- [Activity]:
Beneath this task are records; print exactly the stretch of them from the line with "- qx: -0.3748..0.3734" through the line with "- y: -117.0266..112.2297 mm", both ends included.

- [Data records]:

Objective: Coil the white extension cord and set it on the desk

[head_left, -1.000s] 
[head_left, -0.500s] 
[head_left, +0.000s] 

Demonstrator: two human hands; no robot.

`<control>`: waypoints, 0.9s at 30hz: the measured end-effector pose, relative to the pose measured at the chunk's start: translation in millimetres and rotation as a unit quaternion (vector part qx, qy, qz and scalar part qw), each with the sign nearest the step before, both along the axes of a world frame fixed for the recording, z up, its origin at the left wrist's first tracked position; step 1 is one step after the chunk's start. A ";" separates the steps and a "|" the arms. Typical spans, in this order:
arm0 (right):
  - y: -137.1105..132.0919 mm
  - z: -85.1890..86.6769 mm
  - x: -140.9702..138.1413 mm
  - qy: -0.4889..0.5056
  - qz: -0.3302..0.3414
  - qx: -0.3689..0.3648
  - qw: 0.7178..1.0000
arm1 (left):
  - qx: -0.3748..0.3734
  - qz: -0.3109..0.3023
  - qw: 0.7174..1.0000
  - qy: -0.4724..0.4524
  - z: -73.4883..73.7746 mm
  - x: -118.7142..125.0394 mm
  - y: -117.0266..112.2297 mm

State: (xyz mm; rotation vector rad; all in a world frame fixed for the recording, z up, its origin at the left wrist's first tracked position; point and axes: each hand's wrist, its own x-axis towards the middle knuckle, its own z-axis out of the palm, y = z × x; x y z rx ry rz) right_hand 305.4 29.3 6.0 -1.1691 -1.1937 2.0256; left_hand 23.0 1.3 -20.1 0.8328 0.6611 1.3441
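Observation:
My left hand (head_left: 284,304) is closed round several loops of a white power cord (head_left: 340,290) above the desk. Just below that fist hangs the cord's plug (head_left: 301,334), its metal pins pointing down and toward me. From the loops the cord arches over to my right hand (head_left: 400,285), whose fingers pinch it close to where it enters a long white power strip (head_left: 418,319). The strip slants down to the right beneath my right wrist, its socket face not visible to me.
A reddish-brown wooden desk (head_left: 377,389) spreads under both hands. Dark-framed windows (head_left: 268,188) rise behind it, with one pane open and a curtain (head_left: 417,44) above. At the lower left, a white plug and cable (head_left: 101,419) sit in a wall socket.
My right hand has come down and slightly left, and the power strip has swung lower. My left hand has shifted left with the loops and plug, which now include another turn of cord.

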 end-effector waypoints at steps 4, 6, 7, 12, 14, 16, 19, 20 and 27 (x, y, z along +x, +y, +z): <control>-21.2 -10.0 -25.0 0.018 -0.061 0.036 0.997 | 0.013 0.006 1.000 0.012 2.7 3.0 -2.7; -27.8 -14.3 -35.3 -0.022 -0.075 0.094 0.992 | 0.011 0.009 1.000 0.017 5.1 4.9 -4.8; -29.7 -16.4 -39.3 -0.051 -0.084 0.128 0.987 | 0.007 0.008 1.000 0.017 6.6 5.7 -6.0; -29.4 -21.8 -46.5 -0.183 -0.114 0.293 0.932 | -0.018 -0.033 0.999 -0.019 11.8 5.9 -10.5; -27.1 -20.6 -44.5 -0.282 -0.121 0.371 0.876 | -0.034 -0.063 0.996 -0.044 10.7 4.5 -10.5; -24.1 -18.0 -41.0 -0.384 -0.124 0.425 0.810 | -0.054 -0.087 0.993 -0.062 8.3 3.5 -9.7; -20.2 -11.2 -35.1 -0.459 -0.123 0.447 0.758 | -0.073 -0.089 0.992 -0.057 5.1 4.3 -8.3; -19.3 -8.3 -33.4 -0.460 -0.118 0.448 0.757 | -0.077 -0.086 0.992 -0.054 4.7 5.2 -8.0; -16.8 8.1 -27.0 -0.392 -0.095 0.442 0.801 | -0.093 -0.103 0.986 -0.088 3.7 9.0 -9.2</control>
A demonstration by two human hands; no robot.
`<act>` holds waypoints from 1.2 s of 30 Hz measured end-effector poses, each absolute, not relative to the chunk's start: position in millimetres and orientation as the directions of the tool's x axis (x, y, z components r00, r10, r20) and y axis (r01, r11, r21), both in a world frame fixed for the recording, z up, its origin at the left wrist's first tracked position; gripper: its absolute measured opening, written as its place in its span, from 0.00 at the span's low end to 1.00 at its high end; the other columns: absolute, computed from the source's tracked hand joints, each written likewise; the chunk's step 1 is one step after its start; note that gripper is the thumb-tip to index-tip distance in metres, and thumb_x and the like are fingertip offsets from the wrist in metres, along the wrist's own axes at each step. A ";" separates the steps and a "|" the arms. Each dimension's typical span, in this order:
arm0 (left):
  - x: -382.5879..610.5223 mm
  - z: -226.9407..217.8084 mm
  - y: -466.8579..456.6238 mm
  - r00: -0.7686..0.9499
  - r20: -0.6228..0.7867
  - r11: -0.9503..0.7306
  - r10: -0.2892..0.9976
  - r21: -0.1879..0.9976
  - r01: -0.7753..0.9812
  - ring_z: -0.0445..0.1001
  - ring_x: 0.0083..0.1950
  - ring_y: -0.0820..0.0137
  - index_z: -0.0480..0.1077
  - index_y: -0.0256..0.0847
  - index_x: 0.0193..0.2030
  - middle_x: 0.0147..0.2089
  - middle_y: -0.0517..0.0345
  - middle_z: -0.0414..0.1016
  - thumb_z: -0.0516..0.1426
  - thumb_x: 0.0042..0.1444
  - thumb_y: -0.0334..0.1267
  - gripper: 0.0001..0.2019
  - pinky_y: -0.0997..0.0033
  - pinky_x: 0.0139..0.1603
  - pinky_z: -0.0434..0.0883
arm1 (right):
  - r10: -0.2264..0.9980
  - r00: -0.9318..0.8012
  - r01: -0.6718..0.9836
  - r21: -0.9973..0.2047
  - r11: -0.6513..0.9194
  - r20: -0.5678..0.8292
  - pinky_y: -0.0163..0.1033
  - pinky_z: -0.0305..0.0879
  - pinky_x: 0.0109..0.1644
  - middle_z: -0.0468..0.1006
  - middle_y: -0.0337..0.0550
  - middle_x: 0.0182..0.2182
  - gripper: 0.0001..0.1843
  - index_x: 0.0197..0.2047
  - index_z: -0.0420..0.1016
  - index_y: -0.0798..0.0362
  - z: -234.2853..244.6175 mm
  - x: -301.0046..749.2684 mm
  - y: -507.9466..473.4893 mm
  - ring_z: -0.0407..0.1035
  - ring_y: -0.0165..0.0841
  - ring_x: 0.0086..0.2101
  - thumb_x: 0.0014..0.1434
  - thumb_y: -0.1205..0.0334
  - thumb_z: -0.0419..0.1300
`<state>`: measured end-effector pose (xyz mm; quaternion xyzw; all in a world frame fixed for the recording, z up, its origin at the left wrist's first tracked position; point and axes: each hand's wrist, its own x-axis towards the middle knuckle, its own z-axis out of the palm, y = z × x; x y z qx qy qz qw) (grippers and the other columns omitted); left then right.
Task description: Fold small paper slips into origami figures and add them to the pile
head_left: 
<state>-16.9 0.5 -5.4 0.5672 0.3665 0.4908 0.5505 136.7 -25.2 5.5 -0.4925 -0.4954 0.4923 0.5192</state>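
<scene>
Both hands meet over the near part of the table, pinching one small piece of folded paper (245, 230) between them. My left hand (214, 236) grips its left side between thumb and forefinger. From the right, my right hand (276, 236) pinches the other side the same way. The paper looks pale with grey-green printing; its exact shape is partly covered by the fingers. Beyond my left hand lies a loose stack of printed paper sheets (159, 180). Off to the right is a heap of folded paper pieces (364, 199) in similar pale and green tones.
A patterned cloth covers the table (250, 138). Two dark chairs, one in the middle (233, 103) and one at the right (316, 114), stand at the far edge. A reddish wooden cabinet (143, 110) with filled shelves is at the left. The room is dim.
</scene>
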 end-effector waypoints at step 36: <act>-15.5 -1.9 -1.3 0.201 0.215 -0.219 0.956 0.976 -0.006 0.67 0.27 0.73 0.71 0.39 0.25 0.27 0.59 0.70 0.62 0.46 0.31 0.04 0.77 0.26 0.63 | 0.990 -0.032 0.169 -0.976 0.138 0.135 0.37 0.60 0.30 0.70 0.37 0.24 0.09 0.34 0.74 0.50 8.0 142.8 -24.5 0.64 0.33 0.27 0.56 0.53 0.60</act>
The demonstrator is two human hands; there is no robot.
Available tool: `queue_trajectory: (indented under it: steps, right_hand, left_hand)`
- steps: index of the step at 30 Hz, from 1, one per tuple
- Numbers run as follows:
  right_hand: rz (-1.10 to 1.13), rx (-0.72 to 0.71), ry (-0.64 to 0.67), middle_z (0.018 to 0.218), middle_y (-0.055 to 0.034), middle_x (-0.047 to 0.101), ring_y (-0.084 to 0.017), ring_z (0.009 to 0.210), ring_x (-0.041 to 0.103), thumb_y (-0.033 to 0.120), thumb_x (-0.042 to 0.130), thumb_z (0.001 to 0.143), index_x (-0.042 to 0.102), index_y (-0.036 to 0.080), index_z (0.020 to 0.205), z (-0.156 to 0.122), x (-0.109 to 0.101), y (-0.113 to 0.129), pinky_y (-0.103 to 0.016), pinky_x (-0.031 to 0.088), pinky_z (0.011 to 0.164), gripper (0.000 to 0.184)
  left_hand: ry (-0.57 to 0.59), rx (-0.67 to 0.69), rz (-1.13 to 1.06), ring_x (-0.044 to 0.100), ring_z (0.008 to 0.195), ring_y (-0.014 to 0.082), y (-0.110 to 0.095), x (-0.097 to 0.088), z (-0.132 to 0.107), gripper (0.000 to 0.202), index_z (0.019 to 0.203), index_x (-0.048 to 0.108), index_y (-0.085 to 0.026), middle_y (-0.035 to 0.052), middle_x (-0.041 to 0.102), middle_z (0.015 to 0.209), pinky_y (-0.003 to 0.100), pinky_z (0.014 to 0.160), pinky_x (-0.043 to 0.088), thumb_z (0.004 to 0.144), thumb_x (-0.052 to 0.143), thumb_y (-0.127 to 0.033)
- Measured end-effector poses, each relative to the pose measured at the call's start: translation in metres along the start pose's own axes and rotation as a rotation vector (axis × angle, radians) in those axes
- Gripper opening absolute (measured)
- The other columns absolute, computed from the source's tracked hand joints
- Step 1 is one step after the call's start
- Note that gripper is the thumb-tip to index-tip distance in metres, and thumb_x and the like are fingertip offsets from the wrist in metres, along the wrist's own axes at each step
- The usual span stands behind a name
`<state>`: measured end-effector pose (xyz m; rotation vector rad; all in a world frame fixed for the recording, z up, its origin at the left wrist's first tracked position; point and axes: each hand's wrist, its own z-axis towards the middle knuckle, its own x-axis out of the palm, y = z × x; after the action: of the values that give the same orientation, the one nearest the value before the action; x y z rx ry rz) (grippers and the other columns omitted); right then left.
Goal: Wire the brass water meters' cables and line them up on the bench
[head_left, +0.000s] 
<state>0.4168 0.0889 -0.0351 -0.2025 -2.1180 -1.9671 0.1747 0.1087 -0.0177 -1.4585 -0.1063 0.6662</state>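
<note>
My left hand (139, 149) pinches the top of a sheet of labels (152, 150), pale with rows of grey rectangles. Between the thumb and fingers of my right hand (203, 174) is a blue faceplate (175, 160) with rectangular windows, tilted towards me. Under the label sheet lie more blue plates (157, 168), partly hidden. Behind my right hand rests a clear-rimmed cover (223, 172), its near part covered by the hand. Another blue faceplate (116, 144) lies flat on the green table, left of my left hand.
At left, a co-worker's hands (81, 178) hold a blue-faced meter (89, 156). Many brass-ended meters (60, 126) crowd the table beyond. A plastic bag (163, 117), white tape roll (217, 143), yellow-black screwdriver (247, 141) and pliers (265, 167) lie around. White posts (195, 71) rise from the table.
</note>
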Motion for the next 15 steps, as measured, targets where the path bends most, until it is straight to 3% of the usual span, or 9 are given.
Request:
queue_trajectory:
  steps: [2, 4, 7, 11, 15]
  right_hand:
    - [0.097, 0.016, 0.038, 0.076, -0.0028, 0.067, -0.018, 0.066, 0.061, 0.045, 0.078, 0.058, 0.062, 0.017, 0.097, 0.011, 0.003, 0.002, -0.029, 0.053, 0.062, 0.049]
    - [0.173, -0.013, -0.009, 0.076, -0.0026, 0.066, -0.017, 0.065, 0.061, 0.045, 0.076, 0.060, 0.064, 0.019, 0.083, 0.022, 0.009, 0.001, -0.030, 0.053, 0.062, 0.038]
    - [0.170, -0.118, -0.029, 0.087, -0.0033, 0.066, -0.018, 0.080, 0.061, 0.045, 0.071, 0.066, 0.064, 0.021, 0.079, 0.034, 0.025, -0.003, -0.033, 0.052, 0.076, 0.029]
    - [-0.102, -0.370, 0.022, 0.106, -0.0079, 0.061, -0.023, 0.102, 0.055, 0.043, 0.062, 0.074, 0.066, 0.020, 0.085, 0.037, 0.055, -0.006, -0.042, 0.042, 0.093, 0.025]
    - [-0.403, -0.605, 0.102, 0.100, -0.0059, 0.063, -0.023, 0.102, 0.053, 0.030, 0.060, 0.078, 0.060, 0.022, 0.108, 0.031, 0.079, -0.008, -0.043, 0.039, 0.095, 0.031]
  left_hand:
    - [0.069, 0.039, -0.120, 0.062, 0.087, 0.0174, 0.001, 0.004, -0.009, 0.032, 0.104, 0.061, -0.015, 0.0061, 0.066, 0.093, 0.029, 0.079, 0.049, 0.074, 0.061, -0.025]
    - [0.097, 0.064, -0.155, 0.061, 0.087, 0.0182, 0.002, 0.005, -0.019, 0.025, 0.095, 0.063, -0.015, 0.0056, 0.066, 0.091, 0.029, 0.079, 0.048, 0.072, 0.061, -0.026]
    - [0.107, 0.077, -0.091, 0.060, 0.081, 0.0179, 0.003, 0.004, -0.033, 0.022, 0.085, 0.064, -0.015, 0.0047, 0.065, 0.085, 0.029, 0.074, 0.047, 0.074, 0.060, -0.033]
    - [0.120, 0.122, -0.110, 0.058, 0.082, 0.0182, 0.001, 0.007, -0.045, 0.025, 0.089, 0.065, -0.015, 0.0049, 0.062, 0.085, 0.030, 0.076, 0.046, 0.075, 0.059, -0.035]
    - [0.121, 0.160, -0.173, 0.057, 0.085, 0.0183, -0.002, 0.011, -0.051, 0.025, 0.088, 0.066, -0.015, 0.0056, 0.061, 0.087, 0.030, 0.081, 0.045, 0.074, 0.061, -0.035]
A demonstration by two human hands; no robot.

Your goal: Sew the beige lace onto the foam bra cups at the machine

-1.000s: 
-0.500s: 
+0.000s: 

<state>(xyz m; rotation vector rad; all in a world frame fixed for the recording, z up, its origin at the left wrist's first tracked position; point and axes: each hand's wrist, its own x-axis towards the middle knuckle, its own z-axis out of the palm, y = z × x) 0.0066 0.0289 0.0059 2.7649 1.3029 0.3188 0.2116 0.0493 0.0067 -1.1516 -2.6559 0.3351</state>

- [Reply]:
  - qx: -0.3748..0.3734
  - qz: -0.3109..0.3023
  - qw: 0.7174..1.0000
  - qy: -0.4724..0.4524
  - z: -73.4883..73.7746 mm
  - x: -118.7142..125.0394 mm
  - y: -117.0266..112.2297 mm

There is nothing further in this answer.